In the entries, find all lines that hold the word "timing" and copy them.

Provided records section start

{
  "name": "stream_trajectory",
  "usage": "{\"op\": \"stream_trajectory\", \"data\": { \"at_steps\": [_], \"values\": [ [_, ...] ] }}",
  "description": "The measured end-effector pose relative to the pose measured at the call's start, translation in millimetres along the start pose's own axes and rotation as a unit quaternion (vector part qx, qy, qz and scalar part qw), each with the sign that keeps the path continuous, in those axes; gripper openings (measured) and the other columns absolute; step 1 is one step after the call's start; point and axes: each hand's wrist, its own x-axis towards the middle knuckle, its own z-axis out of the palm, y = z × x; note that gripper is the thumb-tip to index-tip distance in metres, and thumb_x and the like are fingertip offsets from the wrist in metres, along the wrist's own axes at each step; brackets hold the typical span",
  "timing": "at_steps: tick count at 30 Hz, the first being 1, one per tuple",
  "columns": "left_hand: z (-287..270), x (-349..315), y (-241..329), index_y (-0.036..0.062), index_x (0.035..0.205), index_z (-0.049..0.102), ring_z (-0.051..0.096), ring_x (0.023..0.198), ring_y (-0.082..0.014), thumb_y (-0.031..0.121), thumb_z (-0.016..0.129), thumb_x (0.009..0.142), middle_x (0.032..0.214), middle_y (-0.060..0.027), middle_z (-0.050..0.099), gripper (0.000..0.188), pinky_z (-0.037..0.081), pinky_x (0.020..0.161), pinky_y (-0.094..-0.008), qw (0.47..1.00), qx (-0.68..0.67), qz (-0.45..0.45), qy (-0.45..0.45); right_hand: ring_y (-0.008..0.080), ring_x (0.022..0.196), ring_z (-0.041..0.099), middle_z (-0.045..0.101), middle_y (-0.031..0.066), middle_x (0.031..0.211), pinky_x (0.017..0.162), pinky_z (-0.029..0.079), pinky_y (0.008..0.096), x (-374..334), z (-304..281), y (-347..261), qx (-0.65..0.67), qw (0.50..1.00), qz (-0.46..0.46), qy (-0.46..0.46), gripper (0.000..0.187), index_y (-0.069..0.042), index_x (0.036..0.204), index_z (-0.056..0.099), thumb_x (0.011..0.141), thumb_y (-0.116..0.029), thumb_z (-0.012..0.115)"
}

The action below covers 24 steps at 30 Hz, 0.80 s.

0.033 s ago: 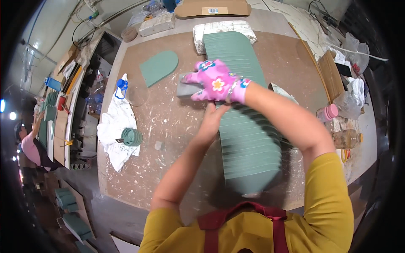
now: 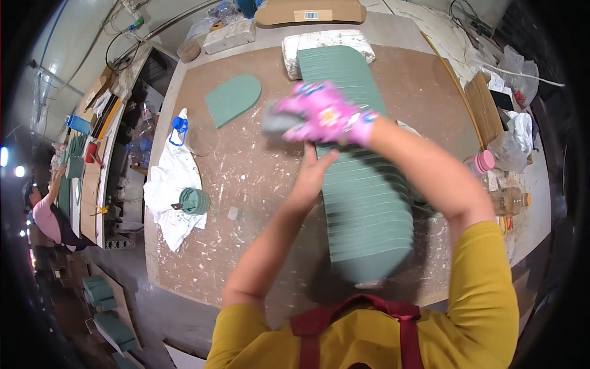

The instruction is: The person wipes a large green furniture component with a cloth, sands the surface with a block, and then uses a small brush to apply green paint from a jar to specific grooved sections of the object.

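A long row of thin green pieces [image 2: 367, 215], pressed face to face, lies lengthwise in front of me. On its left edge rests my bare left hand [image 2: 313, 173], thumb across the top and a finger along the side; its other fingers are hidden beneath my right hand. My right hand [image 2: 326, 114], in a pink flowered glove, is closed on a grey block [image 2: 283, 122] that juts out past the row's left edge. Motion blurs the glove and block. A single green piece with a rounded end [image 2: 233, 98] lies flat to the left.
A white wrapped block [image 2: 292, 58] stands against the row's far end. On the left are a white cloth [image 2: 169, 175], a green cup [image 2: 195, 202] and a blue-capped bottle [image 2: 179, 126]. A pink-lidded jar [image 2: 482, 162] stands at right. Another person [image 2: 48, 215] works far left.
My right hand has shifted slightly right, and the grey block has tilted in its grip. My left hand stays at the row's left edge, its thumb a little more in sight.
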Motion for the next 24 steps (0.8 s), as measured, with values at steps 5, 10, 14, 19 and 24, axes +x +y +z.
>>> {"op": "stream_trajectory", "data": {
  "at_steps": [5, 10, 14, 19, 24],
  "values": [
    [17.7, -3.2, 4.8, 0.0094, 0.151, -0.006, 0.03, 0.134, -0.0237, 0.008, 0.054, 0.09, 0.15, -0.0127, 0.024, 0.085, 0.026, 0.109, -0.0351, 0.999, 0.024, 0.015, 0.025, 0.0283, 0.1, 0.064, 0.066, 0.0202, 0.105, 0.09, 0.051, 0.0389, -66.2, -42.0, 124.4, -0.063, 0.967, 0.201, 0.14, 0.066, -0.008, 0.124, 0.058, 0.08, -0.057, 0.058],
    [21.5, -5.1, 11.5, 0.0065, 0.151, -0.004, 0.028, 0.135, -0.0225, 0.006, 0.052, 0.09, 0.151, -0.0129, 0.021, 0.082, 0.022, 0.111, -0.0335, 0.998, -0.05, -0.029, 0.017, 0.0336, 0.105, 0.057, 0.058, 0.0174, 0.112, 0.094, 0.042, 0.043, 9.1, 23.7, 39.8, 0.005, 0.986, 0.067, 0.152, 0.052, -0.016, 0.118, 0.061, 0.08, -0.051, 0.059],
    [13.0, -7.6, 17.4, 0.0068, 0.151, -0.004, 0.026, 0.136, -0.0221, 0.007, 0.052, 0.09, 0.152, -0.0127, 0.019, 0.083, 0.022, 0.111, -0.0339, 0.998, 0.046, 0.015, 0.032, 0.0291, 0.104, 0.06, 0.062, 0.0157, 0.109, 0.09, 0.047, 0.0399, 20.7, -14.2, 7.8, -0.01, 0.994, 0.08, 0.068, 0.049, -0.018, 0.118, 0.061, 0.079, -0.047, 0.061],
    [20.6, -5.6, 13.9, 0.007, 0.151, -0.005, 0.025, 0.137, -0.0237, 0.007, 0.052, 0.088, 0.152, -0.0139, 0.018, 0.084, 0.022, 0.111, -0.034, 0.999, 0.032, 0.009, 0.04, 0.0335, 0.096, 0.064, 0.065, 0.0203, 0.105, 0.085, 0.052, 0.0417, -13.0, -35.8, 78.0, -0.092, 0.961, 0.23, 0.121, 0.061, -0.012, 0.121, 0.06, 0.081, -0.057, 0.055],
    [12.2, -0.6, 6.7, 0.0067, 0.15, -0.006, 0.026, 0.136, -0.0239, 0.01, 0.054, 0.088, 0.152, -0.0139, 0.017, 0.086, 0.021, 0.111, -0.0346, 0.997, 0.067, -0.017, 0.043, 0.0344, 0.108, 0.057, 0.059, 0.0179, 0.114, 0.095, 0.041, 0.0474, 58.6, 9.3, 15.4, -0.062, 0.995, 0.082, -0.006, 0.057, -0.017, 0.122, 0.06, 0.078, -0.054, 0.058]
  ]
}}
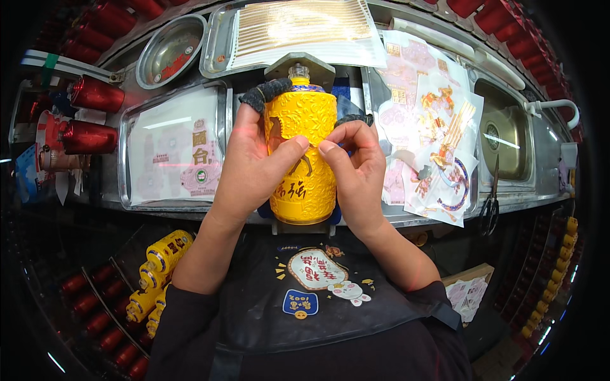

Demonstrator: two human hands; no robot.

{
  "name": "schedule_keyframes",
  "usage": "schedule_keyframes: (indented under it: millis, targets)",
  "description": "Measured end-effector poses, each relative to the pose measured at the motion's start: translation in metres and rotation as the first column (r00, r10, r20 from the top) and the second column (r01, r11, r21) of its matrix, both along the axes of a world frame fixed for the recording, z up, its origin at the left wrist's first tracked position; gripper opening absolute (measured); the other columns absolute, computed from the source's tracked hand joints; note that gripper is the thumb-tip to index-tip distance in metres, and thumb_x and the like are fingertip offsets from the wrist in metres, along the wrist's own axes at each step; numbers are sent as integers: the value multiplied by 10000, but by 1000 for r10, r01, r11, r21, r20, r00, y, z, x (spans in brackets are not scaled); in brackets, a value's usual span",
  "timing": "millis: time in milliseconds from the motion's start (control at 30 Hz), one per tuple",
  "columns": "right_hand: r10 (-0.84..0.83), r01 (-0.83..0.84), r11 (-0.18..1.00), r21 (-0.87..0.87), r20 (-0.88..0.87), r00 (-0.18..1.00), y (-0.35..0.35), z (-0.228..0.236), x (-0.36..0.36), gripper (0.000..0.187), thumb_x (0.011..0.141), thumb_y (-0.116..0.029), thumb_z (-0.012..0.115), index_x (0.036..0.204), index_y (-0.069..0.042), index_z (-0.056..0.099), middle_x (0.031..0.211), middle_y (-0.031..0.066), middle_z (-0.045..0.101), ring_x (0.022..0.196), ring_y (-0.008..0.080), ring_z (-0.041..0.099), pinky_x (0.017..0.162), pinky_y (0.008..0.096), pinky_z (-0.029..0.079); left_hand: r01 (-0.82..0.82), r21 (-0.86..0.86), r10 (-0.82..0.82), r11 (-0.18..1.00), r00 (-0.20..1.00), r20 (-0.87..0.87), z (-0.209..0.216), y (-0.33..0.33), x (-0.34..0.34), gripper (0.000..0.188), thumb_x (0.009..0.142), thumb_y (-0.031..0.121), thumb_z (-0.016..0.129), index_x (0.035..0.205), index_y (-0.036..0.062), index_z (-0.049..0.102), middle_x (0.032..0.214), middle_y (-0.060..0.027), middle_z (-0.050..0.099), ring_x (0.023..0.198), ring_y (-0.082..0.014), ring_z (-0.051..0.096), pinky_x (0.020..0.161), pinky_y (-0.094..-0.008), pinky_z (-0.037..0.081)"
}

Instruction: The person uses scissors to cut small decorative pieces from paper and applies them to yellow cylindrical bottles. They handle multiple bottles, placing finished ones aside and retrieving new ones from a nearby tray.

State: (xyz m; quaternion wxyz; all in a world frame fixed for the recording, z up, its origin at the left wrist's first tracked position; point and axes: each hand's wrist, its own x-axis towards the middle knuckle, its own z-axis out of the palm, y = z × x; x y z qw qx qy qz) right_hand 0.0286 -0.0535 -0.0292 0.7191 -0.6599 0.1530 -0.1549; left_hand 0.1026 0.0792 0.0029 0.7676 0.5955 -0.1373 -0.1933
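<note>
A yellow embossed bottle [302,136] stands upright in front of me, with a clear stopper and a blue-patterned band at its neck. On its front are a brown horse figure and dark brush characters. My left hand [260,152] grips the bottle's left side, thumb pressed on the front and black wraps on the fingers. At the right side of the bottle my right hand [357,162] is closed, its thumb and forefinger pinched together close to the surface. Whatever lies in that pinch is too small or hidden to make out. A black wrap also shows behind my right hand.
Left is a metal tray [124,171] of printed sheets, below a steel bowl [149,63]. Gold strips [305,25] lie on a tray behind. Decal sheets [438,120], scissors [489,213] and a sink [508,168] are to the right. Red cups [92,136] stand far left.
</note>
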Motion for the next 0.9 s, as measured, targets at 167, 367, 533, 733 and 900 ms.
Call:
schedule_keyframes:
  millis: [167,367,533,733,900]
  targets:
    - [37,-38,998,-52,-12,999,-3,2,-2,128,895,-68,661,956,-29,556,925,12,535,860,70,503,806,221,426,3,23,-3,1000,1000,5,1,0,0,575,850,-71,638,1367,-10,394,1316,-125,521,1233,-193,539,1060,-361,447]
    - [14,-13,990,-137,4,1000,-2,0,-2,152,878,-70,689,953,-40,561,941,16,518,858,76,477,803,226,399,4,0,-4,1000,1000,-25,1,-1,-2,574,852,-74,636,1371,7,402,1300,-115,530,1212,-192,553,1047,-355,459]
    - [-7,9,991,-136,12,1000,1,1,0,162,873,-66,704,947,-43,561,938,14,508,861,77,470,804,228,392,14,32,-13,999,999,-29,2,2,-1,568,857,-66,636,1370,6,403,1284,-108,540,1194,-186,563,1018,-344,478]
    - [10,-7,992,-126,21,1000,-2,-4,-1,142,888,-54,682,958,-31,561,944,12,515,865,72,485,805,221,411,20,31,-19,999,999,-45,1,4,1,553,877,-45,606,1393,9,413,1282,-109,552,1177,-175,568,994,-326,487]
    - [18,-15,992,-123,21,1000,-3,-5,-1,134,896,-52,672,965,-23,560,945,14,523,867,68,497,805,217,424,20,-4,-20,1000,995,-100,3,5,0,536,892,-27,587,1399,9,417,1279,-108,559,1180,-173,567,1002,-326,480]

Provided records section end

**Answer to the exercise**
  "timing": "at_steps: tick count at 30 Hz, the first being 1, one per tuple",
  "timing": "millis: time in milliseconds from the motion's start (control at 30 Hz), one per tuple",

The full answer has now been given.